Following his time in the Army, Connors played for the Newport News Dodgers (Piedmont League) in 1946, the Mobile Bears (Southern Association) in 1947, the Montreal Royals (International League) from 1948 through 1950, and the Los Angeles Angels (Pacific Coast League) in 1951 and 1952.

===Professional basketball (1946–1948)===
Following his military discharge in 1946, the Connors joined the Rochester Royals (now the Sacramento Kings) of the National Basketball League for their 1945–1946 championship season. For the 1946–1947 season, he joined the newly formed Boston Celtics of the Basketball Association of America. During his tenure with the Celtics in 1946, Connors became the first professional basketball player to break a backboard. He did so during pregame practice before the Celtics' first home game of their inaugural season with a shot and not a slam dunk, which is what typically breaks a backboard in modern basketball. He played 53 games for Boston before leaving the team early in the 1947–48 season.

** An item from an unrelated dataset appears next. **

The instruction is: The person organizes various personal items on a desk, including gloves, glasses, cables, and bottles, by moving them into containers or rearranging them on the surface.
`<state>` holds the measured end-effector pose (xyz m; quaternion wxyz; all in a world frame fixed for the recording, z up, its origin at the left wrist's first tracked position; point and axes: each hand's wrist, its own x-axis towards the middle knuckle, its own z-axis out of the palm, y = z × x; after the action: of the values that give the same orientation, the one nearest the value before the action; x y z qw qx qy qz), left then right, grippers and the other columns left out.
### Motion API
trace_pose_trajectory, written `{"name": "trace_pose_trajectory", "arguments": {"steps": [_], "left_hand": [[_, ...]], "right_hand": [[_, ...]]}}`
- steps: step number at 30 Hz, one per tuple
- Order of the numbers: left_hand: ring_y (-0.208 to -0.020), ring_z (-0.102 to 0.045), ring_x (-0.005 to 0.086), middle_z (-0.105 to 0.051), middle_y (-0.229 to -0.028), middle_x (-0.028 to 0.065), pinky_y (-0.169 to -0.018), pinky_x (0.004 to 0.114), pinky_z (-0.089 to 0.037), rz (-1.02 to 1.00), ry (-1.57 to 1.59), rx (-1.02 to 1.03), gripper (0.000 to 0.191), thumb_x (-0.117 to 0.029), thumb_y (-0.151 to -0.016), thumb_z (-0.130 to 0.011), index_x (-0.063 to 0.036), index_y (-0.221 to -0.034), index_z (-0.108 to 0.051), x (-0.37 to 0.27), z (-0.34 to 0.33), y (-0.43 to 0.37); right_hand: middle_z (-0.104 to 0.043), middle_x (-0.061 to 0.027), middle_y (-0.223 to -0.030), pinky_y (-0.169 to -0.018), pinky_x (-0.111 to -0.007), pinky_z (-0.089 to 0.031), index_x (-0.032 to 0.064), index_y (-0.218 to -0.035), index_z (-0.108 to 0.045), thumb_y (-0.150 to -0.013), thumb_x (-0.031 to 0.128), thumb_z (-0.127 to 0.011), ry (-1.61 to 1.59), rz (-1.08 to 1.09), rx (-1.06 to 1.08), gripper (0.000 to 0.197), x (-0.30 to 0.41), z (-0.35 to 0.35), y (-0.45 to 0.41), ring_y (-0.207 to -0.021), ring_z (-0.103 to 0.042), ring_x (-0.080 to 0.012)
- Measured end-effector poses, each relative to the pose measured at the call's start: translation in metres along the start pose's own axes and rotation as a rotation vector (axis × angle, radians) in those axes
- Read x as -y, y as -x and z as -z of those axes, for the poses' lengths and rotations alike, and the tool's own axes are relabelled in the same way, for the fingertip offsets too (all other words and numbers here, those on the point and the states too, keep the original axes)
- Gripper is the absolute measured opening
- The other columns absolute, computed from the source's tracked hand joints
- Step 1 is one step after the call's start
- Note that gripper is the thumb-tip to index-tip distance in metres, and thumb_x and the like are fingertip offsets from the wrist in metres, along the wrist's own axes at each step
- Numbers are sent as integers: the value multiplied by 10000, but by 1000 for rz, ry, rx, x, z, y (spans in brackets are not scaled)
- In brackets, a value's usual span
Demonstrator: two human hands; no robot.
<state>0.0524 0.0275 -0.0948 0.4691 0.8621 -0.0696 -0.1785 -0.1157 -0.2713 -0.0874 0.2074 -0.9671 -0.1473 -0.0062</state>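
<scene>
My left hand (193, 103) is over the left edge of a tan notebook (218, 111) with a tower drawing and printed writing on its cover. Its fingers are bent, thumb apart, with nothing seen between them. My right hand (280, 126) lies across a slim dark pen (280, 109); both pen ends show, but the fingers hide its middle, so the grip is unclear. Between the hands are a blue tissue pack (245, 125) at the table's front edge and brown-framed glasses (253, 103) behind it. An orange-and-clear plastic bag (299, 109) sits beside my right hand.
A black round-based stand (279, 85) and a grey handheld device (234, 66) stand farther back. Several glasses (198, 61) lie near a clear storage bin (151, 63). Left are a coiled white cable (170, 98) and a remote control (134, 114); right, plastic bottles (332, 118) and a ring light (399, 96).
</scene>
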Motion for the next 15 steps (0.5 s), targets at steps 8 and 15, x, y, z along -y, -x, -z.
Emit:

Connors is among the 13 athletes to have played in both the National Basketball Association and Major League Baseball; the others are: Danny Ainge, Frank Baumholtz, Hank Biasatti, Gene Conley, Dave DeBusschere, Dick Groat, Steve Hamilton, Mark Hendrickson, Cotton Nash, Ron Reed, Dick Ricketts, and Howie Schultz.

Connors attended spring training in 1948 with Major League Baseball's Brooklyn Dodgers, but did not make the squad. He played two seasons for the Dodgers' AAA team, the Montreal Royals, before playing one game with the Dodgers in 1949. After two more seasons with Montreal, Connors joined the Chicago Cubs in 1951, playing in 66 games as a first baseman and occasional pinch hitter. In 1952, he was sent to the minor leagues again to play for the Cubs' top farm team, the Los Angeles Angels.

===Sports career notes===
In 1966, Connors played an off-field role by helping to end the celebrated holdout (see reserve clause) by Los Angeles Dodgers pitchers Don Drysdale and Sandy Koufax when he acted as an intermediary during negotiations between management and the players. Connors can be seen in the Associated Press photo with Drysdale, Koufax, and Dodgers general manager Buzzie Bavasi announcing the pitchers' new contracts.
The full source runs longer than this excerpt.